YOUR TASK —
Every line from the one with "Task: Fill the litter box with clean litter" to the final line of the listing below should be repeated exactly, and only those.

RECORDED DATA —
- Opening Delimiter -
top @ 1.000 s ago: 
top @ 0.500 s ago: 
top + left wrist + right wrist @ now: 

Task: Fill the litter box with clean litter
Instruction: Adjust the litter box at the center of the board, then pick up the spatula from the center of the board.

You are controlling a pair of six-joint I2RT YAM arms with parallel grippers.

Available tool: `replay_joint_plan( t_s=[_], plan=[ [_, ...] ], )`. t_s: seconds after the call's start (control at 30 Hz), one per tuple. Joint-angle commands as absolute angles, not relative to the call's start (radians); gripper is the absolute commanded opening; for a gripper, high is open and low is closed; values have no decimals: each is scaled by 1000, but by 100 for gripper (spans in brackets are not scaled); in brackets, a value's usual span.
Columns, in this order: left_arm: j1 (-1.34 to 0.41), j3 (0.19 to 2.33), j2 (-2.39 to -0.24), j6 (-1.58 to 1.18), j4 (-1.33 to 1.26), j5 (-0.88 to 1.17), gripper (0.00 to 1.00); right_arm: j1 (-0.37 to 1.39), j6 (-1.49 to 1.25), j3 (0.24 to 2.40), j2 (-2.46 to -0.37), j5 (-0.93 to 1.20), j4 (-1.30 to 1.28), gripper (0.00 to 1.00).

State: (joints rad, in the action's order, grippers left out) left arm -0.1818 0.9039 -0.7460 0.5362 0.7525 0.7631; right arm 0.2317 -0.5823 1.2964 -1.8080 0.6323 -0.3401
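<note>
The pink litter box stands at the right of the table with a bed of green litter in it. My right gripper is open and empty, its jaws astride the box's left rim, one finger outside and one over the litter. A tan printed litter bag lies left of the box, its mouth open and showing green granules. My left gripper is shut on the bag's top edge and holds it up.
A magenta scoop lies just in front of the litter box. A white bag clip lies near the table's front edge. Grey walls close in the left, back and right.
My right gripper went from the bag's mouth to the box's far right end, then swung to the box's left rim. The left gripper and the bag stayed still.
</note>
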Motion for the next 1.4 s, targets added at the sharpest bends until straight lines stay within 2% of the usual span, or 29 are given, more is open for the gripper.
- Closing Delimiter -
ANSWER FOR THIS EXERCISE —
Task: Fill the litter box with clean litter
Instruction: Adjust the litter box at the center of the board, then pick up the spatula from the center of the board.

You are controlling a pair of six-joint I2RT YAM arms with parallel grippers.

Available tool: `replay_joint_plan( t_s=[_], plan=[ [_, ...] ], )`. t_s: seconds after the call's start (control at 30 Hz), one per tuple. Joint-angle commands as absolute angles, not relative to the call's start (radians); gripper is the absolute commanded opening; for a gripper, high is open and low is closed; values have no decimals: each is scaled by 1000, but by 100 for gripper (spans in brackets are not scaled); in brackets, a value's usual span.
Columns, in this order: left_arm: j1 (-1.34 to 0.41), j3 (0.19 to 2.33), j2 (-2.39 to -0.24), j6 (-1.58 to 1.18), j4 (-1.33 to 1.26), j5 (-0.88 to 1.17), gripper (0.00 to 1.00); right_arm: j1 (-0.37 to 1.39), j6 (-1.49 to 1.25), j3 (0.24 to 2.40), j2 (-2.46 to -0.37), j5 (-0.93 to 1.20), j4 (-1.30 to 1.28), gripper (0.00 to 1.00).

State: (joints rad, in the action's order, grippers left out) left arm -0.1818 0.9039 -0.7460 0.5362 0.7525 0.7631; right arm 0.2317 -0.5823 1.2964 -1.8080 0.6323 -0.3401
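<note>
The pink litter box stands at the right of the table with a bed of green litter in it. My right gripper is open and empty, its jaws astride the box's left rim, one finger outside and one over the litter. A tan printed litter bag lies left of the box, its mouth open and showing green granules. My left gripper is shut on the bag's top edge and holds it up.
A magenta scoop lies just in front of the litter box. A white bag clip lies near the table's front edge. Grey walls close in the left, back and right.
My right gripper went from the bag's mouth to the box's far right end, then swung to the box's left rim. The left gripper and the bag stayed still.
</note>
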Motion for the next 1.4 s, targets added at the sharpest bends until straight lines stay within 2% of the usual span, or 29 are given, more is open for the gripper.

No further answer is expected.